Problem: Tell how many lines in the following entries include the word "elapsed", giving the figure alone.

=== Data supplied ===

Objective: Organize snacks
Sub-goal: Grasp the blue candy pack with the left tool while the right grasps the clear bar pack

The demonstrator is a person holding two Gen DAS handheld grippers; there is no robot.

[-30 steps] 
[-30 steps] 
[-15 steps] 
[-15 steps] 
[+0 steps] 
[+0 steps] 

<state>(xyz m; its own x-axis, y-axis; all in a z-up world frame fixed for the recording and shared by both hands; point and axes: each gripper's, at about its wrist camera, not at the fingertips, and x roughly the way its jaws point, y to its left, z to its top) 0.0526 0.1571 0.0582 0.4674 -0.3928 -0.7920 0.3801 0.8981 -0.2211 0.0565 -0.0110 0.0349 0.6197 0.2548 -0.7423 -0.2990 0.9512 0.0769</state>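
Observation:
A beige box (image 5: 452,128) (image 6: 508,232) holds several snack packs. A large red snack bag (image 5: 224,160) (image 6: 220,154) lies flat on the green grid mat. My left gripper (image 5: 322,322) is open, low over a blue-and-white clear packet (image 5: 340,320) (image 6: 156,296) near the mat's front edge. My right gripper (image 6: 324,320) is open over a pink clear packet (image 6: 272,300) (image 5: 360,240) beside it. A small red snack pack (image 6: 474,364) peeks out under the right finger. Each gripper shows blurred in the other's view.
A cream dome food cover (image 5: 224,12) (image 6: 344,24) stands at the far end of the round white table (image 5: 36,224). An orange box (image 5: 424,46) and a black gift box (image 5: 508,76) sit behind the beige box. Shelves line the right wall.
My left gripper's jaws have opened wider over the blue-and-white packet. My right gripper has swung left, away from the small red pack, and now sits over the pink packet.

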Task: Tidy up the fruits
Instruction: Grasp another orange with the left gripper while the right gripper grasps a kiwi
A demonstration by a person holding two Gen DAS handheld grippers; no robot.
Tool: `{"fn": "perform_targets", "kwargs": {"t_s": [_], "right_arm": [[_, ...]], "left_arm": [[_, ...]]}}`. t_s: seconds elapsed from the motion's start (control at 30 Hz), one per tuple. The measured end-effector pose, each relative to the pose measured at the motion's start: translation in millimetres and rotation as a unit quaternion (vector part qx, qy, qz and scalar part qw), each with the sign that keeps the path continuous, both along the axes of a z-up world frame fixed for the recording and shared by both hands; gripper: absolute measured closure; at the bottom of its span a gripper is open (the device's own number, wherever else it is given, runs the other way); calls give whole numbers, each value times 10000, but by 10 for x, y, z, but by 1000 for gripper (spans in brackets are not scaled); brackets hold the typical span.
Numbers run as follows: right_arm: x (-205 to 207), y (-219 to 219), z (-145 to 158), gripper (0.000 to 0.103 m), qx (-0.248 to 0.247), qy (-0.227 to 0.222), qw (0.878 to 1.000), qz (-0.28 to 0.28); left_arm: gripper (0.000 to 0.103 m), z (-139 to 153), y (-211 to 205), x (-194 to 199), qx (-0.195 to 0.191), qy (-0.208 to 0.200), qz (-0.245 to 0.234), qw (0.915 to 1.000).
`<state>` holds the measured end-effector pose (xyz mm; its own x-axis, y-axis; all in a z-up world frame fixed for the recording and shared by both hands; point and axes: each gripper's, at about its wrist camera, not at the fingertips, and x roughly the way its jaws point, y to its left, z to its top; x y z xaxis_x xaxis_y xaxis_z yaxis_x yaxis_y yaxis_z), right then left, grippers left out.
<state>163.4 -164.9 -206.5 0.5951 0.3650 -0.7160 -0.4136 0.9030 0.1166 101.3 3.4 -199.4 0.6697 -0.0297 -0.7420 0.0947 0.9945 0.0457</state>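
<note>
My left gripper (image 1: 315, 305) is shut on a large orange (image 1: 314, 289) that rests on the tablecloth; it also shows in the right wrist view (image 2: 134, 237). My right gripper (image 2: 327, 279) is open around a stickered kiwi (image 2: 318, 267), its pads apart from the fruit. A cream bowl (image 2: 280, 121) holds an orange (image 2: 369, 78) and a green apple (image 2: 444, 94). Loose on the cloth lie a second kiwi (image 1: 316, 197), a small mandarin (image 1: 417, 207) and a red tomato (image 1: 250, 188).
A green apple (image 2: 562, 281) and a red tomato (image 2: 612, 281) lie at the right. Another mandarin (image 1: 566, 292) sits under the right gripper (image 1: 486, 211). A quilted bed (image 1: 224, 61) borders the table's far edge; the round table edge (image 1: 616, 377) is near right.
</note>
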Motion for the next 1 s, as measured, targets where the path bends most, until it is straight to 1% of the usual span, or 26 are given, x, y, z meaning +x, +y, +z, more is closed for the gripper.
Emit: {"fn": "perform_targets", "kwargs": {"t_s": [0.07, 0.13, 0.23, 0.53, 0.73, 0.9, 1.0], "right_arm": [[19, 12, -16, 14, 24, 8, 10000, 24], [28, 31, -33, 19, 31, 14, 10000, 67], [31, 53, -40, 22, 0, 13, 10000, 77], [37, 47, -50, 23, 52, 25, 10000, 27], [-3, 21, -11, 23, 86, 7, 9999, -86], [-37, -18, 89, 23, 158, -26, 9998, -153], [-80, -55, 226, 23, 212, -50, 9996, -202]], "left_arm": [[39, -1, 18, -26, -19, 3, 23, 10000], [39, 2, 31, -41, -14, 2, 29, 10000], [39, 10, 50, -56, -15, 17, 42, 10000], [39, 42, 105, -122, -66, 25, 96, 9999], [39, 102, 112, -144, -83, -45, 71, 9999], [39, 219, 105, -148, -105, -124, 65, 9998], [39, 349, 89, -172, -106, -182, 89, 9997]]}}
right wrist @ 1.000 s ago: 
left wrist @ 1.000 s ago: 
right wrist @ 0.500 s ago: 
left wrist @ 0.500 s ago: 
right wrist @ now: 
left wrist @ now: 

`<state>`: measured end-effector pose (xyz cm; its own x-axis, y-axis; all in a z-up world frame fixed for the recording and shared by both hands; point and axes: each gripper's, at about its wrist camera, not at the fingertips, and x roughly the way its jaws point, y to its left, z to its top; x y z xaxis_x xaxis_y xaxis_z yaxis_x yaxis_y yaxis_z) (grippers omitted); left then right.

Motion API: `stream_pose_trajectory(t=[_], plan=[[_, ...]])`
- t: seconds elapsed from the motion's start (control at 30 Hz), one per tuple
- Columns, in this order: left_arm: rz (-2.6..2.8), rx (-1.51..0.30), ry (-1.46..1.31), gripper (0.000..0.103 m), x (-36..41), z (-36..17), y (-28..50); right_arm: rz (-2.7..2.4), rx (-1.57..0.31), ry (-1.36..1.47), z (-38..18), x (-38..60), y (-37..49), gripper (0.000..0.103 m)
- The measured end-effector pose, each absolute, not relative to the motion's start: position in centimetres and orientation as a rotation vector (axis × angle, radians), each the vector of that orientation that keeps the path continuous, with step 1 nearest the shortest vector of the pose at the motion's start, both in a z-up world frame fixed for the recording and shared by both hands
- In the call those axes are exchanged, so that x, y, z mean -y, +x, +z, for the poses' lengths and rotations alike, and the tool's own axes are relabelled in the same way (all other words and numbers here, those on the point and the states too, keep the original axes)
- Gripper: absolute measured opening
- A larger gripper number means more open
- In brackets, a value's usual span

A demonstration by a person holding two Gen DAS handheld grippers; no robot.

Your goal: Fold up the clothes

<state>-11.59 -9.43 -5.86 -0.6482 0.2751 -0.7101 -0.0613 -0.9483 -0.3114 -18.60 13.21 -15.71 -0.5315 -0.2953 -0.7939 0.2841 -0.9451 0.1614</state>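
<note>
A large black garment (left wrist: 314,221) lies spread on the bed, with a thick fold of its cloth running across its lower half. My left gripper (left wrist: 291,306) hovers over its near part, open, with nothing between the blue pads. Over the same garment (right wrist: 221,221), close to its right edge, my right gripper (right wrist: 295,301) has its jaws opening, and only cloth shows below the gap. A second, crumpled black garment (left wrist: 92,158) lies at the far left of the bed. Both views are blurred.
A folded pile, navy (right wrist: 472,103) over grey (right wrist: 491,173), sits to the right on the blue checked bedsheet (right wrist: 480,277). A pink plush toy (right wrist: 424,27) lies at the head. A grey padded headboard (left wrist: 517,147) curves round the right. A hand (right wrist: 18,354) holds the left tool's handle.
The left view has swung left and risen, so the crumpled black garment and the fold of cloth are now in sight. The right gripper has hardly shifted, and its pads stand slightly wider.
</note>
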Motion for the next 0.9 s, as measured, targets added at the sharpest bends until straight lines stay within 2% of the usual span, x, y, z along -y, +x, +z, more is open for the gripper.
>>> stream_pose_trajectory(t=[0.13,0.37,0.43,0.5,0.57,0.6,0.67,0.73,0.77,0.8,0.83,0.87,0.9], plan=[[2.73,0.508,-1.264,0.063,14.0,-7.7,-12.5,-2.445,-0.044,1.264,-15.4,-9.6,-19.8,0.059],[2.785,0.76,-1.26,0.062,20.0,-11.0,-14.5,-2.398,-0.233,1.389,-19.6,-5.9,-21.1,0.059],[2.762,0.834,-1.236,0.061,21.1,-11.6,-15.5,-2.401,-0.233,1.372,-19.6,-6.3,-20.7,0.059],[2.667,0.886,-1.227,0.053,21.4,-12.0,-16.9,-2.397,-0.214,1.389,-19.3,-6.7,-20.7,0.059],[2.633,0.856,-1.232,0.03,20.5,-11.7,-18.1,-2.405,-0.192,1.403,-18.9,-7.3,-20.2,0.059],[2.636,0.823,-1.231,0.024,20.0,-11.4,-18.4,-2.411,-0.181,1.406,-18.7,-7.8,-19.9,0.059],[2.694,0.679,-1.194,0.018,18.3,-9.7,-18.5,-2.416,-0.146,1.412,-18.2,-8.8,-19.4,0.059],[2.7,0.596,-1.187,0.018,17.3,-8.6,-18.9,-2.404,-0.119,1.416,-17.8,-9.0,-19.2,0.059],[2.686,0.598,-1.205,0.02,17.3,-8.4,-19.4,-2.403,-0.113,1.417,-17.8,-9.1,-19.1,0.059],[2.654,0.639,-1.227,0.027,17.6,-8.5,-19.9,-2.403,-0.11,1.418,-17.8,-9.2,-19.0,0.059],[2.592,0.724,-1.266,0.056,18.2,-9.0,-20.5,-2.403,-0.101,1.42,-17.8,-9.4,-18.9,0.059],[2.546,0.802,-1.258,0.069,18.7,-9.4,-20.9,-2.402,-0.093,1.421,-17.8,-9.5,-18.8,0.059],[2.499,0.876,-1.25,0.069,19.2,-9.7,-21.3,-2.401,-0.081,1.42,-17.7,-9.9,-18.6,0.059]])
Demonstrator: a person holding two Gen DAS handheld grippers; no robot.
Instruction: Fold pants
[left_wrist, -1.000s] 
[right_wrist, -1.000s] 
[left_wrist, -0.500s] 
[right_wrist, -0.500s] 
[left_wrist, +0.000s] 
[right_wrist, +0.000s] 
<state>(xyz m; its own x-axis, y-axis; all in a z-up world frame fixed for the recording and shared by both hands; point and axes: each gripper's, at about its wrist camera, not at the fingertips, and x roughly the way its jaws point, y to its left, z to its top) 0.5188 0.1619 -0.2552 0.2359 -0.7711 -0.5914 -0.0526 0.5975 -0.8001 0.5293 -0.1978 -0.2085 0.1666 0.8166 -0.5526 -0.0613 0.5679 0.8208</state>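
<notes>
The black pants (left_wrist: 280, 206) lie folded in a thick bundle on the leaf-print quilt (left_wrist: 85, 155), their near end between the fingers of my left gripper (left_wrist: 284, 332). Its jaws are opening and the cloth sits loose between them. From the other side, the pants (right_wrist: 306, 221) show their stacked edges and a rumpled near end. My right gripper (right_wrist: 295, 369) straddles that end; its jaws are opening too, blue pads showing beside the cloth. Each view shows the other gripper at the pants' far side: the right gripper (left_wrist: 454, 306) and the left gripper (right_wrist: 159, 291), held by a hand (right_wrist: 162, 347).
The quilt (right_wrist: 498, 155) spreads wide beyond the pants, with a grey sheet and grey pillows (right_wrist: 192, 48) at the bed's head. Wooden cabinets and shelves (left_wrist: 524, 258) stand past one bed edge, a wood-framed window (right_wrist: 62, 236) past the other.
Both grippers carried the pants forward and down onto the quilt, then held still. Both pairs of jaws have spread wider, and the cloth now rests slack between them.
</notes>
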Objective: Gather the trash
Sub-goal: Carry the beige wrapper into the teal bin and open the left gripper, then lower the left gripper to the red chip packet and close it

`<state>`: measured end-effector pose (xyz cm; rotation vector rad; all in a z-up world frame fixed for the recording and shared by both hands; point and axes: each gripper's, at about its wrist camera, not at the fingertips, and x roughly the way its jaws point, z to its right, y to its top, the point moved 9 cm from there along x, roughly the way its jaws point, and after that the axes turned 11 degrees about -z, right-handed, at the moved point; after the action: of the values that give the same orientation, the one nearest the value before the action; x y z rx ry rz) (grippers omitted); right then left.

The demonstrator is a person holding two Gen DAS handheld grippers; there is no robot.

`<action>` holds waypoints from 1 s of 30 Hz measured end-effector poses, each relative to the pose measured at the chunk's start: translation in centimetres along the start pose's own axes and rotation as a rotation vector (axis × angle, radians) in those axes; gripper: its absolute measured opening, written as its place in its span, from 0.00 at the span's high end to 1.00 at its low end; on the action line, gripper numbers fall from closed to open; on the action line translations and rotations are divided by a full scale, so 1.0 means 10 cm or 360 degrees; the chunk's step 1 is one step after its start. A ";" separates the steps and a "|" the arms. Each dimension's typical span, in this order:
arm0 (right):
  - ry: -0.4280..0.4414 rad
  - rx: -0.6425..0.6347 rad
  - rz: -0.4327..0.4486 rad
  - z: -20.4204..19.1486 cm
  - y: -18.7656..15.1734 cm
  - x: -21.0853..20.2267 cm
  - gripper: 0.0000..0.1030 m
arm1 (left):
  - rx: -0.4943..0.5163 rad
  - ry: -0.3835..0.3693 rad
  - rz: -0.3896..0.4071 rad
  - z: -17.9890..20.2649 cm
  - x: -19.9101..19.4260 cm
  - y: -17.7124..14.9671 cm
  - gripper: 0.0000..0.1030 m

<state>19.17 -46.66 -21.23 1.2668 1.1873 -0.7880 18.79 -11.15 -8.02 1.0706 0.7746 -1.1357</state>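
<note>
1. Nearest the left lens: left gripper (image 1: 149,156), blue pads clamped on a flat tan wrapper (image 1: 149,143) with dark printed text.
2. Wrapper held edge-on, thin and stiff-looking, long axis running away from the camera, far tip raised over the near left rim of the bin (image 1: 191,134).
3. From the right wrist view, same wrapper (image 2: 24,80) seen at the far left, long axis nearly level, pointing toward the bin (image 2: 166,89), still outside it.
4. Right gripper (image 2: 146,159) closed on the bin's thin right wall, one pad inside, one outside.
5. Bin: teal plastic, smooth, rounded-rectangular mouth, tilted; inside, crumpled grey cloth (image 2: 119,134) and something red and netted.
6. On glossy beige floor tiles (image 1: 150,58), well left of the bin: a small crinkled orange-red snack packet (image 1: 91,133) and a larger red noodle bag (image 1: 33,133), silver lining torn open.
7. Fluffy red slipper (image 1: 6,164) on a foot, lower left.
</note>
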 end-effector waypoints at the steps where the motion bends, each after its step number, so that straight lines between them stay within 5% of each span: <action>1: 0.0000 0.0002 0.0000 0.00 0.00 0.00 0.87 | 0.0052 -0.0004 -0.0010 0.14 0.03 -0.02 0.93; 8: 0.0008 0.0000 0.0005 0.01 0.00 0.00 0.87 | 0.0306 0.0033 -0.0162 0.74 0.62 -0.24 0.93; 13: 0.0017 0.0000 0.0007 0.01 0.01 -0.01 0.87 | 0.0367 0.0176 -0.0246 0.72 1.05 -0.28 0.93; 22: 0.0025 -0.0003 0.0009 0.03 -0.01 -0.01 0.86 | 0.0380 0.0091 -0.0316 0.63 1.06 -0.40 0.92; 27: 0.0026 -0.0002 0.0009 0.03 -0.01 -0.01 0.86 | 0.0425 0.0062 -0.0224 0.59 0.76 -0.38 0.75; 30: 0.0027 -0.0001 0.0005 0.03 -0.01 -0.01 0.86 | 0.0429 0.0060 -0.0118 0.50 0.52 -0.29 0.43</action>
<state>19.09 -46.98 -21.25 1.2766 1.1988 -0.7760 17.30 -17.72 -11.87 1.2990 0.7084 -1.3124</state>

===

Solution: 2